### What you need to do:
The string "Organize" may appear on lines of the entries below; report how many such lines there are, and only that.

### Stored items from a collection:
Start of Block

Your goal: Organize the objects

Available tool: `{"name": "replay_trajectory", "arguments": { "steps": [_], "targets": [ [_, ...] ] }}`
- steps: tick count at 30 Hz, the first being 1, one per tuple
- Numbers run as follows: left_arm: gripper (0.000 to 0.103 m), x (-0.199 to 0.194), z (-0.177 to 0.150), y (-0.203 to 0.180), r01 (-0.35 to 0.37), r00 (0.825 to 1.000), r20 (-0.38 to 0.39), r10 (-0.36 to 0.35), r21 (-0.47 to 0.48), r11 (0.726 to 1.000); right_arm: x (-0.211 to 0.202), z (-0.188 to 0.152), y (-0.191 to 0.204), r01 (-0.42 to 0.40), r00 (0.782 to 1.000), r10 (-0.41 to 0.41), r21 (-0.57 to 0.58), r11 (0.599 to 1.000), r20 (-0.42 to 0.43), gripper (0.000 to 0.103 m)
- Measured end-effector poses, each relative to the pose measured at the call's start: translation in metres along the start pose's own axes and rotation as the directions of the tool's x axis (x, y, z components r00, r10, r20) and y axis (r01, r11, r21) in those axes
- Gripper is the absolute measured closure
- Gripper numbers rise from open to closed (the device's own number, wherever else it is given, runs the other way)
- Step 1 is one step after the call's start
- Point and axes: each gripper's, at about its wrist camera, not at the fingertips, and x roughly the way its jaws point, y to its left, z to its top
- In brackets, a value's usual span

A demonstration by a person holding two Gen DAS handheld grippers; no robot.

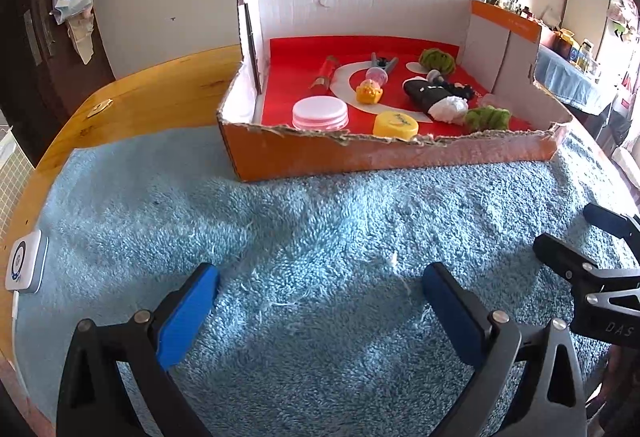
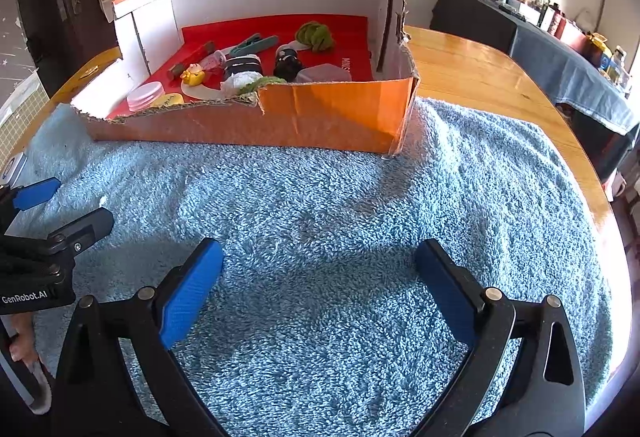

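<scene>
An orange cardboard box (image 1: 392,157) (image 2: 332,113) with a red floor stands at the far side of a blue towel (image 1: 320,229) (image 2: 340,205). Inside lie a pink lid (image 1: 320,113), a yellow cap (image 1: 396,125), a small yellow toy (image 1: 369,93), a grey clip (image 1: 382,63), green fuzzy balls (image 1: 437,61) and a black and white sock roll (image 1: 434,97). My left gripper (image 1: 320,289) hovers open over bare towel, with nothing between its blue pads. My right gripper (image 2: 318,265) is likewise open and empty over the towel, well short of the box.
The towel lies on a round wooden table (image 2: 472,69). A small white device (image 1: 24,265) sits at the towel's left edge. Each gripper shows at the side of the other's view. A cluttered side table (image 2: 560,49) stands beyond on the right.
</scene>
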Motion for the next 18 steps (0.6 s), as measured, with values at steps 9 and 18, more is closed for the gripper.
{"name": "replay_trajectory", "arguments": {
  "steps": [9,18],
  "targets": [
    [0.000,-0.0007,-0.0009,-0.0004,-0.007,1.000,0.003,0.008,-0.013,1.000,0.0015,0.0018,0.0000,0.038,0.999,-0.038,0.026,0.999,-0.016,0.000],
    [0.000,-0.0003,-0.0007,-0.0001,-0.012,1.000,-0.001,0.012,-0.021,1.000,-0.0006,-0.0003,0.0002,0.040,0.999,-0.040,0.025,0.999,-0.011,0.000]
  ]
}}
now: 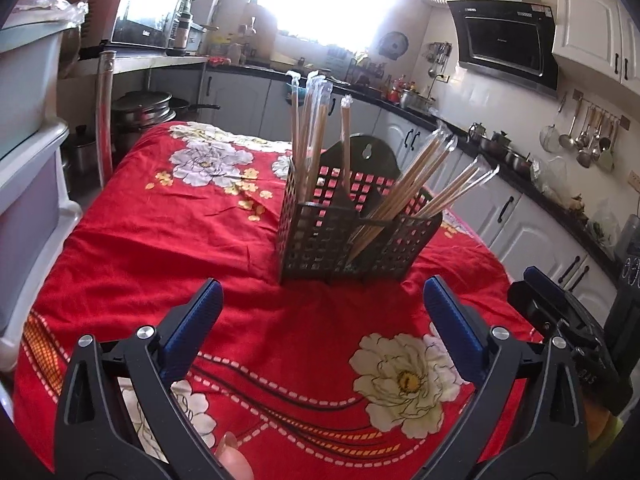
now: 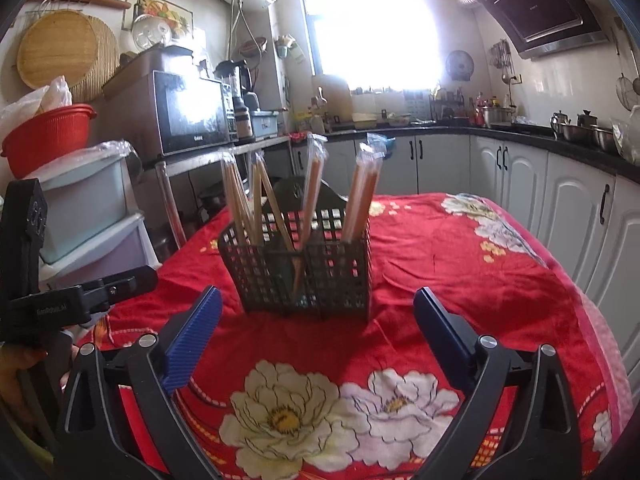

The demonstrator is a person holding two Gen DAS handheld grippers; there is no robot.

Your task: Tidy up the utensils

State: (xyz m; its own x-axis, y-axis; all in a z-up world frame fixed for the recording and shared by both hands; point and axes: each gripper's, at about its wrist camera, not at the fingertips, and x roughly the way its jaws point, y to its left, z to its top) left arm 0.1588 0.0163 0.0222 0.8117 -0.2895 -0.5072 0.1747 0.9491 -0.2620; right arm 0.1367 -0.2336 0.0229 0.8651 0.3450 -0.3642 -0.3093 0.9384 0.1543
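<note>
- The dark lattice caddy (image 1: 352, 236) stands upright on the red flowered table (image 1: 160, 240); wrapped chopsticks (image 1: 404, 188) fill its compartments, some upright, some leaning outward, so sorting looks largely done.
- The left claw (image 1: 320, 320) hangs in front of the caddy, jaws wide apart and empty.
- The right claw (image 2: 316, 332) also faces the caddy, spread wide with nothing between its pads.
- No loose chopsticks show on the cloth near the caddy, though glare from the window (image 2: 368, 24) behind may hide detail.
- Nothing stands between either claw and the caddy.
</note>
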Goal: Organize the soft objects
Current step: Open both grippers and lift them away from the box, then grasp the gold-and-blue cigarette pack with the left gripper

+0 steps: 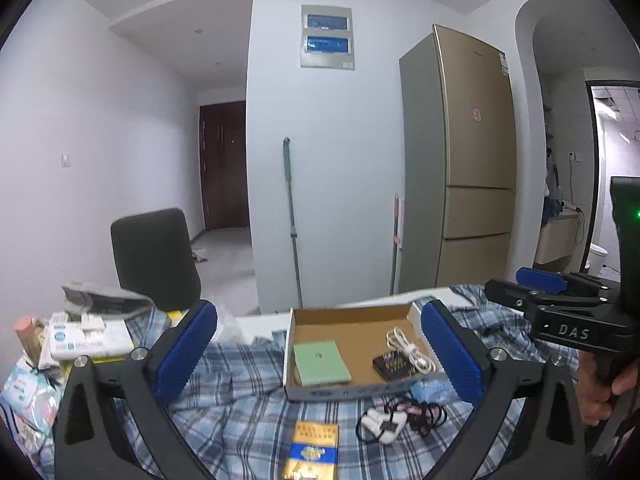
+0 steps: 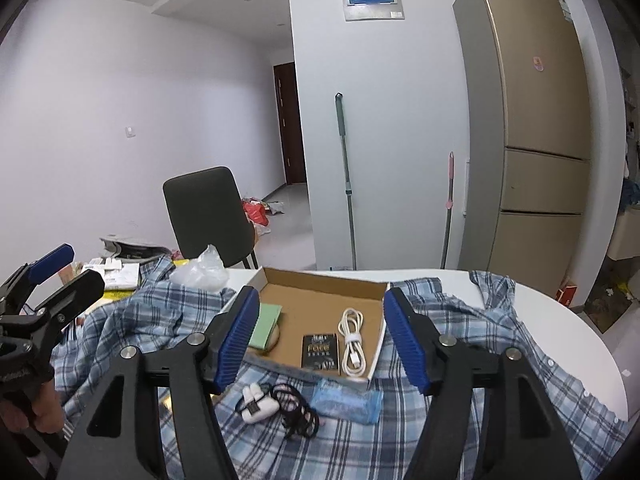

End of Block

### Task result:
2